Don’t let me leave you with the impression that Gordy’s the only game in town when it comes to bits and spurs. He wouldn’t want it that way, and we’re both into telling it like it is. A lot of us have bits Paul Petska’s made in our tack rooms, too, for example. If you don’t know Paul, he’s an NFR header who’s also Monty Joe’s brother and Cory’s dad.
“I have a lot of Gordy’s bits and spurs, and I’ve used them a bunch over the years,” said ProRodeo Hall of Fame team roper Clay O’Brien Cooper, who heeled for Jake in all seven of their gold-buckle seasons. “I’ve also used four or five Petska Bits a lot the last 15 years or so. It comes down to the feel in your hands, and what bits fit that.”

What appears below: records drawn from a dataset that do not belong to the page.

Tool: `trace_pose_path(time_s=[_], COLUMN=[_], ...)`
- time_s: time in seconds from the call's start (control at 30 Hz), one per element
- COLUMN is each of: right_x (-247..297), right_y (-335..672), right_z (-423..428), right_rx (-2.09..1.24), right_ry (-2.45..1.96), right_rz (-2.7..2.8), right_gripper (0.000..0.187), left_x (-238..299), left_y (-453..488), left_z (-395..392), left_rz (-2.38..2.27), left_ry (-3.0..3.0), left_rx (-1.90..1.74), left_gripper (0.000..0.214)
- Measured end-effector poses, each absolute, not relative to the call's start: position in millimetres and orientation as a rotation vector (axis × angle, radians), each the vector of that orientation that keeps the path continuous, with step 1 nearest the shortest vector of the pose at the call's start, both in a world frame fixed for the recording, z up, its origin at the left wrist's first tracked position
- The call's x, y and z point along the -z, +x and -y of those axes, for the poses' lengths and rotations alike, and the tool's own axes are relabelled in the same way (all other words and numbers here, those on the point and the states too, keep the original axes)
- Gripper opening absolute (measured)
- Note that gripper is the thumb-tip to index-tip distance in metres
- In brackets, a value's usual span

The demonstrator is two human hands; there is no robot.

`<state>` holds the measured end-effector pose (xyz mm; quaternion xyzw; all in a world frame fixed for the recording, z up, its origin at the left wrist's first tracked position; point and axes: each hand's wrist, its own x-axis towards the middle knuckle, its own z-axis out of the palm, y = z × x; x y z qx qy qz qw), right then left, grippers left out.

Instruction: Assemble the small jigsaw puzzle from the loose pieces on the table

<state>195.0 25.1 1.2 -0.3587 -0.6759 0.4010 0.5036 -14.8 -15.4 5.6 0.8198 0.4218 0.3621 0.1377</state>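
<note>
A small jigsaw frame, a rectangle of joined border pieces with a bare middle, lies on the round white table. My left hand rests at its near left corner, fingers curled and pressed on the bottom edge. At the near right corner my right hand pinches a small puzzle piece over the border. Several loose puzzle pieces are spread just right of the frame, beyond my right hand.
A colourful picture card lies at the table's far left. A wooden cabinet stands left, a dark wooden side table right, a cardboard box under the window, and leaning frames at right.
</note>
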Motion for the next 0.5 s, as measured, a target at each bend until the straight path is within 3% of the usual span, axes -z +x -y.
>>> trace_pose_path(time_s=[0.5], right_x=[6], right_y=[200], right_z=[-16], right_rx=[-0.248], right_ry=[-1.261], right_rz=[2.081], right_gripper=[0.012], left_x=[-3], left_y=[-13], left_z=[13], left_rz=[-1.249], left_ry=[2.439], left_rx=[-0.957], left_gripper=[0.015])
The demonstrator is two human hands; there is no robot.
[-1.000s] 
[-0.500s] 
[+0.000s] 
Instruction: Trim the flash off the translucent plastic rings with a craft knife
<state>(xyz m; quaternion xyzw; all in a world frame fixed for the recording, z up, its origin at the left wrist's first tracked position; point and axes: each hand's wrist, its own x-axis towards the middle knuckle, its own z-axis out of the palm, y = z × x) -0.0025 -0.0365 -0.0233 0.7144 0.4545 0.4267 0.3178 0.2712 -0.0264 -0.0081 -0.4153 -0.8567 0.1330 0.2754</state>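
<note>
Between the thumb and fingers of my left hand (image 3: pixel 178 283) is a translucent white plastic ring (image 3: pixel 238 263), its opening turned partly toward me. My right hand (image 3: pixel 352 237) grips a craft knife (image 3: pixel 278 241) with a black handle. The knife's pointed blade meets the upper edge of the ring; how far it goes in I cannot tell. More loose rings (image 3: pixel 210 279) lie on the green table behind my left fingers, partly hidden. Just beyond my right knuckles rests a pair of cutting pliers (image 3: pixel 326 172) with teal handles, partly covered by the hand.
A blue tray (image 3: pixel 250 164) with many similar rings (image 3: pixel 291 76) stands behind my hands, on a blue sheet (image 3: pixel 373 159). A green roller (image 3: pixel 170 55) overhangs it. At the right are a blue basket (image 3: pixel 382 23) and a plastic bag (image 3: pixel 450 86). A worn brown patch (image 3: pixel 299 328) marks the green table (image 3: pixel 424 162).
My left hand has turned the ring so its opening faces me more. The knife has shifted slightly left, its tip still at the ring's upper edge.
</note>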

Clay rode his iconic buckskin horse Ike at an incredible 13 NFRs, every one of them using one of Gordy’s bits. Gordy even made one out of Ike’s horseshoes, just like he did for Topper. The late and very great Ike ran his last steer with one of Gordy’s bits in his mouth. “Gordy’s made a lot of cool bits and spurs for me over the years,” Clay continued. “I like his craftsmanship and his good-guy personality. He’s a real success story. Gordy does a great job in his work, and has made what the great ropers of the last 25 years dreamed up. If you and your horse have a problem, you can just give Gordy a call and he’s got a solution. That’s been happening forever and ever, and it’s why he has a reputation with the elite cowboys as a go-to guy. Part of the whole equation is that everybody loves and appreciates Gordy. He’s fun and he’s upbeat. And he’s always working on something, whether it’s his roping or his craft. I bet it’s fun to wake up and be Gordy Alderson.”